Han pasado treinta y tres días desde tu muerte y no puedo
dejar de extrañarte. Me enseñaste en menos de seis meses lo que es el amor
verdadero y que aunque no manejábamos el mismo lenguaje podíamos entendernos y preocuparnos
infinito la una por la otra.
Viene a mi mente el suelo. Cuando lloraba silenciosamente
con el deseo de fundirme en el piso y caer a un infierno menos frío que el que
estaba viviendo; tú tomaste mi cabello entre tus dientes y tiraste de él,
obligándome a seguir pensando en la vida. Tus ojos desataron esa tarde mi
sonrisa. Quisiste lamerme la mejilla mas recordaste que “Niebla, no me gustan
los besos” y sólo te arrebujaste en mi regazo dejándome ver lo incondicional de
tu cariño.
Me enseñaste que la vida es un constante fluir de
acontecimientos que escapan de nuestras manos, que si me detengo será sólo mi
pausa, que todo seguirá moviéndose alrededor como un carrusel de feria.
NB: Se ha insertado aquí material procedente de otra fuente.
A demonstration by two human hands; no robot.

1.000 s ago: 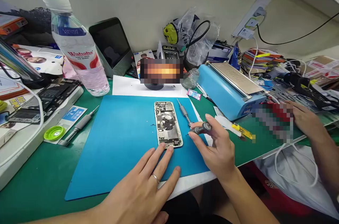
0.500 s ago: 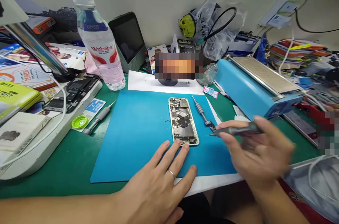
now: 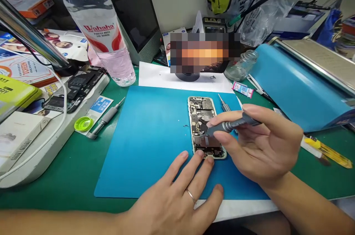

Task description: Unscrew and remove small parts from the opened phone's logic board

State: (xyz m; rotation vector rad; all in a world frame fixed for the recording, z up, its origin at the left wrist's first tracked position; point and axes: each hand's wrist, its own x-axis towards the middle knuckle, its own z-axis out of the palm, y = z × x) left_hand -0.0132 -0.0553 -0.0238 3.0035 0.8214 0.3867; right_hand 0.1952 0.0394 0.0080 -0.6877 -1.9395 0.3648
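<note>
An opened smartphone [image 3: 196,116] with its inner boards and battery exposed lies on a blue mat [image 3: 144,146]. My left hand [image 3: 177,190], a ring on one finger, is spread out, with two fingertips on the phone's near edge. In my right hand [image 3: 266,142] a grey precision screwdriver [image 3: 227,127] is held slanted between thumb and fingers. Its tip is over the middle of the phone; whether it touches a screw I cannot tell. A second screwdriver [image 3: 224,103] lies on the mat right of the phone, partly hidden behind my right hand.
Another grey screwdriver [image 3: 107,117] and a green cap [image 3: 84,124] lie left of the mat. A water bottle [image 3: 111,46] stands behind them. At the right are a blue machine [image 3: 294,90] and a yellow-handled tool [image 3: 330,151]; a glass jar [image 3: 242,65] stands at the back.
My right hand has brought the screwdriver leftward from beside the phone to above it. My left hand still rests at the phone's near edge. The view has shifted closer.
</note>
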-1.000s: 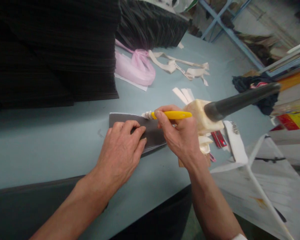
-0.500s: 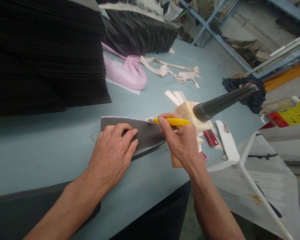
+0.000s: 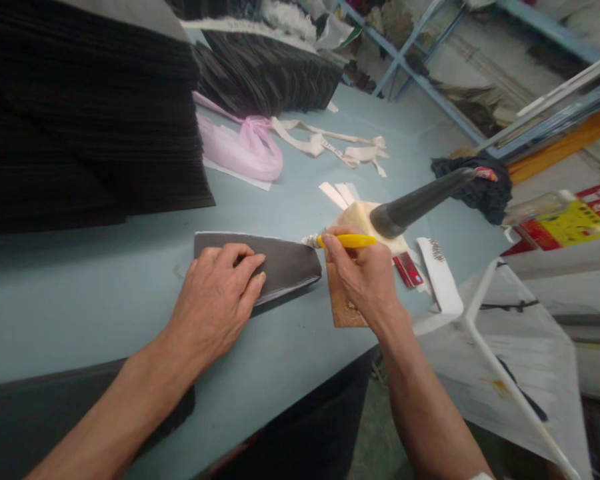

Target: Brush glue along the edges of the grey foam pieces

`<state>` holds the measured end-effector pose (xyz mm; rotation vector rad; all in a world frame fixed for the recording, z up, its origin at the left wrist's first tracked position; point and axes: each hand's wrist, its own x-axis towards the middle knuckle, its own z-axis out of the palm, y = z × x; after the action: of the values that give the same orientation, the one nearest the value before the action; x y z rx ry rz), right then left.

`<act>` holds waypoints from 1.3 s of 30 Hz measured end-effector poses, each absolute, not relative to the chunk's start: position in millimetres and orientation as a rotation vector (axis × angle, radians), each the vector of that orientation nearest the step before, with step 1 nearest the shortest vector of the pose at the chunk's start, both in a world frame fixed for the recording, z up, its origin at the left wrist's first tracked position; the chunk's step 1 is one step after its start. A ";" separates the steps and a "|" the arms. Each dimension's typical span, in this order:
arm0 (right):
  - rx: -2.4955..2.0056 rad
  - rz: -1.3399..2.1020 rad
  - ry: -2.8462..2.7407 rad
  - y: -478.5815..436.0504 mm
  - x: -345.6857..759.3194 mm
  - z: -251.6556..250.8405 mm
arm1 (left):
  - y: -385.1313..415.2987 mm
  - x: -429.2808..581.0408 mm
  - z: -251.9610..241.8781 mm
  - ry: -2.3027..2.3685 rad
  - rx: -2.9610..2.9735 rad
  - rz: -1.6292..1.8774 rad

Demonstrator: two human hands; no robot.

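A dark grey, strip-shaped piece of material [image 3: 285,262] lies on the blue-green table, with whitish lines along both long edges and a tapered right end. My left hand [image 3: 225,280] rests on its left half, pressing it down with loosely bent fingers, thumb a little apart. In my right hand [image 3: 363,273] is a yellow-handled brush [image 3: 353,241], pinched between thumb and fingers. The brush's whitish, coated tip touches the upper edge of the piece near its right end. Beneath my right hand, a brown board [image 3: 343,303] is partly covered.
Tall stacks of black sheets [image 3: 90,127] stand at the left and back. Pink cloth [image 3: 243,150] and cream ribbon [image 3: 350,150] lie behind. A dark tapered cylinder [image 3: 420,200] leans over a cream block [image 3: 355,217]. Another dark piece [image 3: 45,413] is at front left.
The brush tip has moved along the piece's upper edge to its right end. My right hand no longer covers that end. My left hand stays on the piece; the view has shifted slightly.
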<state>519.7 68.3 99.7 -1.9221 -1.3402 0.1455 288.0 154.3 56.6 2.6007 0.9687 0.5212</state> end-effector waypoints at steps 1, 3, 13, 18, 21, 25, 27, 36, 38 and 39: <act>-1.934 0.129 -1.338 67.7 521.2 99.6 | 154.7 287.9 56.4 0.968 2.607 0.522; -1.970 0.089 -1.344 65.6 523.7 100.5 | 155.7 287.6 55.9 0.968 2.615 0.531; -1.664 -0.022 -1.216 30.2 494.0 126.8 | 170.4 282.6 58.2 0.879 2.682 0.386; -1.567 0.054 -1.145 5.9 476.6 113.9 | 174.8 276.2 72.5 0.802 2.791 0.127; -1.514 0.145 -1.127 -8.6 471.0 102.1 | 175.5 271.3 79.2 0.749 2.848 0.035; -1.427 0.223 -1.093 -24.4 467.3 92.0 | 180.9 268.3 82.8 0.696 2.841 -0.017; -1.425 0.223 -1.073 -30.7 465.8 90.2 | 185.8 267.7 83.9 0.659 2.832 -0.031; -1.423 0.214 -1.021 -43.4 456.2 84.3 | 194.5 265.6 92.5 0.600 2.799 -0.082; -1.422 0.230 -1.007 -43.6 455.1 81.8 | 193.8 265.8 95.5 0.607 2.779 -0.086; -1.420 0.238 -0.997 -43.6 455.0 80.8 | 193.7 265.8 97.0 0.612 2.765 -0.083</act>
<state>455.0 -43.6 80.8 -1.4197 -0.9965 0.2375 265.8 193.7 97.0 2.7648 0.6118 -0.0835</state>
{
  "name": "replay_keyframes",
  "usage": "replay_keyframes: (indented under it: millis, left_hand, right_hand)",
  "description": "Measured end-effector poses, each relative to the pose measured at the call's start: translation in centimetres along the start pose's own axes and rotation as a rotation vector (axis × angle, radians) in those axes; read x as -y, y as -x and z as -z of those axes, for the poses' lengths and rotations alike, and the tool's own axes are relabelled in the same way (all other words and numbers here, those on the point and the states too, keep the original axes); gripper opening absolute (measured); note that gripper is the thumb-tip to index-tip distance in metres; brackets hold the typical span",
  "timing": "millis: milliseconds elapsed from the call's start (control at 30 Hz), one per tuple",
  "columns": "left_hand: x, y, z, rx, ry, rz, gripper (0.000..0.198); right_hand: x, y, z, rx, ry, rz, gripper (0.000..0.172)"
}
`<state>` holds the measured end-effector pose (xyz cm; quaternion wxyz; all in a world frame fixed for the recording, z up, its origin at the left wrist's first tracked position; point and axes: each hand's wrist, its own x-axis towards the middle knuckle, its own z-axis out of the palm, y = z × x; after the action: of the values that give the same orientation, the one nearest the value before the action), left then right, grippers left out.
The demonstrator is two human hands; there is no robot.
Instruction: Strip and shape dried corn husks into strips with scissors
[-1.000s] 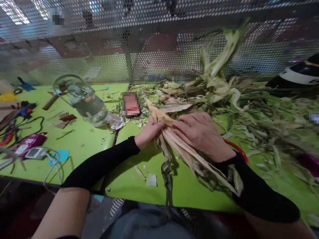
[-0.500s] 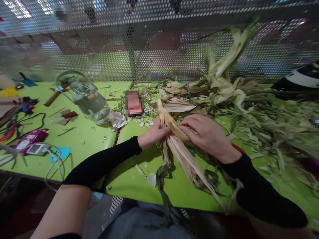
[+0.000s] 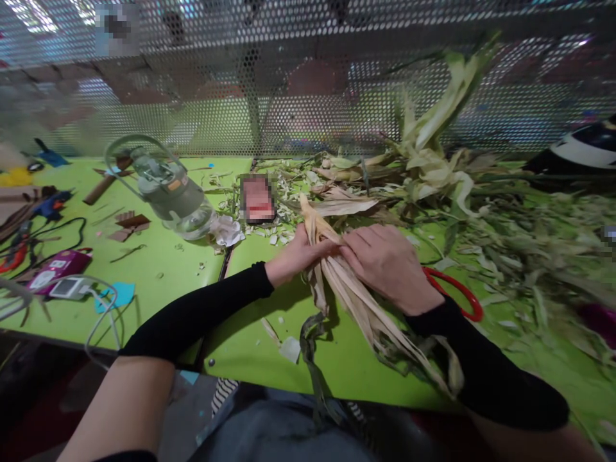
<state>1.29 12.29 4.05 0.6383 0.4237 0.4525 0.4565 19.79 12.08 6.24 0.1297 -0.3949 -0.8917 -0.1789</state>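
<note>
A bundle of pale dry corn husks (image 3: pixel 357 305) hangs over the green table, its narrow yellowish tip pointing away from me and its loose ends spreading toward the front edge. My left hand (image 3: pixel 294 255) is closed round the upper part, thumb across the front. Just below and to the right, my right hand (image 3: pixel 392 262) is closed on the same husks, with its fingertips close to the left thumb. Its fingers partly cover the bundle. A dark, withered strip (image 3: pixel 312 353) dangles beneath. Beside my right wrist lies a red loop-shaped handle (image 3: pixel 459 292), partly hidden by the sleeve.
Husk scraps (image 3: pixel 520 263) cover the right side, with larger husks (image 3: pixel 423 160) piled behind. A clear bottle (image 3: pixel 176 192), crumpled paper (image 3: pixel 226 230) and a blurred-out rectangular object (image 3: pixel 258 199) stand or lie left of centre. Cables and a purple box (image 3: pixel 60 271) lie far left. Perforated metal (image 3: pixel 202 122) borders the back.
My right hand has moved left and closed on the husks near my left thumb. The loose husk ends have swung slightly right, and more of the red loop shows.
</note>
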Motion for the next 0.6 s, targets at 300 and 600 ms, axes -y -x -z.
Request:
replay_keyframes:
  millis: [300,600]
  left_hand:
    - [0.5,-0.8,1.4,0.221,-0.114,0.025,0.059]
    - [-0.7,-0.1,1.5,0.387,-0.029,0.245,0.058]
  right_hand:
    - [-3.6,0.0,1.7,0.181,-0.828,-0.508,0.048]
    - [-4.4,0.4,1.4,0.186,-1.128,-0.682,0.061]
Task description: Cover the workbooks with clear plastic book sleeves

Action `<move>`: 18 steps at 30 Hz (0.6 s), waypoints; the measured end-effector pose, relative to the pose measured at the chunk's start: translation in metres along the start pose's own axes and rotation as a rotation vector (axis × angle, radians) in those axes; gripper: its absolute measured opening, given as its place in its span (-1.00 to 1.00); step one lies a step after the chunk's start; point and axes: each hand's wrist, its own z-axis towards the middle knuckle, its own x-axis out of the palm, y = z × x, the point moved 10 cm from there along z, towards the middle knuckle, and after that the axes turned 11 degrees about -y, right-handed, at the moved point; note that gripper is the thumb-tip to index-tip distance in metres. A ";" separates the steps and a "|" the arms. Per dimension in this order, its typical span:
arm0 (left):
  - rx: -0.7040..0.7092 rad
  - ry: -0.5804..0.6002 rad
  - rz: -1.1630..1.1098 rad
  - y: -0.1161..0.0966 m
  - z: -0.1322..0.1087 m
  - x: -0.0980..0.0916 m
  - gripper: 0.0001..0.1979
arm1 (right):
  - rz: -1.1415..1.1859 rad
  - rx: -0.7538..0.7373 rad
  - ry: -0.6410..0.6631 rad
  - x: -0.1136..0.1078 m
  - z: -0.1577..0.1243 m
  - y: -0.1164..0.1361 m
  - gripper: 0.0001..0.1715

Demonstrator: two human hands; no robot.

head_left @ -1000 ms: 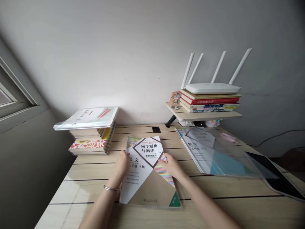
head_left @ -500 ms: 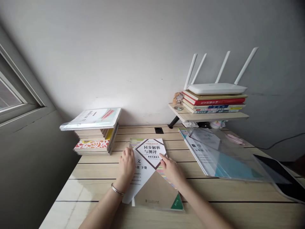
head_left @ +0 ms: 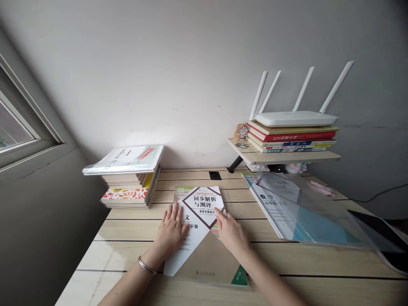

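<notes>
A left hand (head_left: 172, 229) lies spread flat, gripping nothing, on the left side of a workbook (head_left: 194, 261) while the right hand (head_left: 232, 233), index finger extended, rests at its right edge, any grip hidden; light, even pressure should best steady the cover against the slatted desk (head_left: 124, 255), between a book stack (head_left: 123, 194) and another workbook (head_left: 270, 212).

This looks like a study corner at home: a schoolbook (head_left: 204, 255) on a wooden desk (head_left: 306, 265), piled books (head_left: 126, 193), a window (head_left: 14, 127), a shelf (head_left: 287, 158) with a router (head_left: 296, 119) and a small doll (head_left: 243, 132).
</notes>
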 end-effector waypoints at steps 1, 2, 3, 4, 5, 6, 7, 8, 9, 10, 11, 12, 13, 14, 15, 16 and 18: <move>-0.036 0.001 0.012 0.003 0.001 -0.001 -0.41 | -0.004 0.001 -0.001 0.000 0.000 0.000 -0.47; -0.078 -0.003 0.028 0.006 0.002 -0.003 -0.44 | -0.007 0.004 0.001 0.000 0.000 0.000 -0.47; -0.123 -0.011 0.045 0.008 0.003 -0.006 -0.48 | -0.010 0.006 0.000 0.000 0.000 0.000 -0.48; -0.165 -0.021 0.063 0.011 0.004 -0.009 -0.52 | -0.013 0.008 -0.001 0.000 0.000 0.001 -0.48; -0.198 -0.035 0.081 0.012 0.005 -0.012 -0.55 | -0.016 0.011 -0.005 -0.001 0.000 0.001 -0.48; -0.219 -0.049 0.097 0.012 0.006 -0.014 -0.58 | -0.017 0.013 -0.010 -0.002 0.000 0.002 -0.48; -0.224 -0.065 0.113 0.012 0.007 -0.017 -0.59 | -0.014 0.016 -0.015 -0.003 0.000 0.002 -0.49; -0.215 -0.081 0.128 0.010 0.008 -0.018 -0.60 | -0.003 0.017 -0.019 -0.005 0.000 0.002 -0.49; -0.196 -0.099 0.141 0.008 0.009 -0.019 -0.59 | 0.022 0.020 -0.019 -0.006 0.000 0.000 -0.50; -0.179 -0.118 0.153 0.006 0.008 -0.020 -0.59 | 0.062 0.022 -0.014 -0.006 0.001 -0.001 -0.52; -0.163 -0.136 0.161 0.005 0.008 -0.020 -0.58 | 0.116 0.030 -0.010 -0.008 0.003 -0.005 -0.54; -0.150 -0.153 0.165 0.004 0.007 -0.020 -0.58 | 0.180 0.042 -0.005 -0.009 0.005 -0.009 -0.56; -0.141 -0.168 0.165 0.004 0.005 -0.021 -0.58 | 0.251 0.058 0.006 -0.009 0.007 -0.014 -0.56; -0.136 -0.179 0.164 0.004 0.004 -0.021 -0.58 | 0.329 0.082 0.026 -0.009 0.008 -0.020 -0.56; -0.135 -0.190 0.162 0.004 0.003 -0.022 -0.58 | 0.414 0.123 0.063 -0.007 0.010 -0.027 -0.55; -0.134 -0.197 0.160 0.005 0.003 -0.022 -0.59 | 0.505 0.180 0.113 -0.003 0.010 -0.034 -0.55; -0.139 -0.201 0.157 0.005 0.002 -0.023 -0.59 | 0.687 0.311 0.233 0.008 0.007 -0.047 -0.55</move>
No te
importaba si quería pasar toda la tarde en cama lamentándome, tú tenías hambre,
querías ir al baño, necesitabas un paseo, deseabas moverte y querías que lo
hiciera contigo. Para ti no fui sólo una incubadora, fuiste la única que me
hizo sentir productiva durante el embarazo pues no te importaban mis dolores, mis ascos, mi
cansancio, tú tenías hambre, querías ir al baño, necesitabas un paseo,
necesitabas de mí. Y yo de ti.
Cuando el veterinario me dijo que no pasarías del viernes
sentí una gran tristeza presionando mis pulmones, “no te mueras, pequeñita”,
dije, y fiel a mí te mantuviste con vida.
Luego fue mi turno de ir al doctor, chequeo de rutina. Te dejé solita en casa. Las cosas se pusieron
graves y me retuvieron ahí más horas de las que consideré necesarias. Se dieron
las 8 de la noche y por fin pude regresar a casa. Cuando no saliste a buscarme
sentí frío en mi parte derecha y me invadió un miedo que antes no había
sentido.
Verte tirada en el piso, como dormida, me hizo sentir por
primera vez con dolor la muerte. Perdón por mi descuido, por no haber estado
ahí para acompañarte en las últimas horas, por no haberte dejado lamerme ni un
poco. A veces, cuando nadie mira, voy al pequeño sitio donde te enterramos y me
dedico a extrañarte. Pequeñita, donde estés guárdame un sitio, un ladrido, mil lengüetazos;
algún día he de alcanzarte y seguro entonces ya podré correr a tu ritmo. Aguarda
con paciencia mi llegada, prometo no demorar tanto esta vez.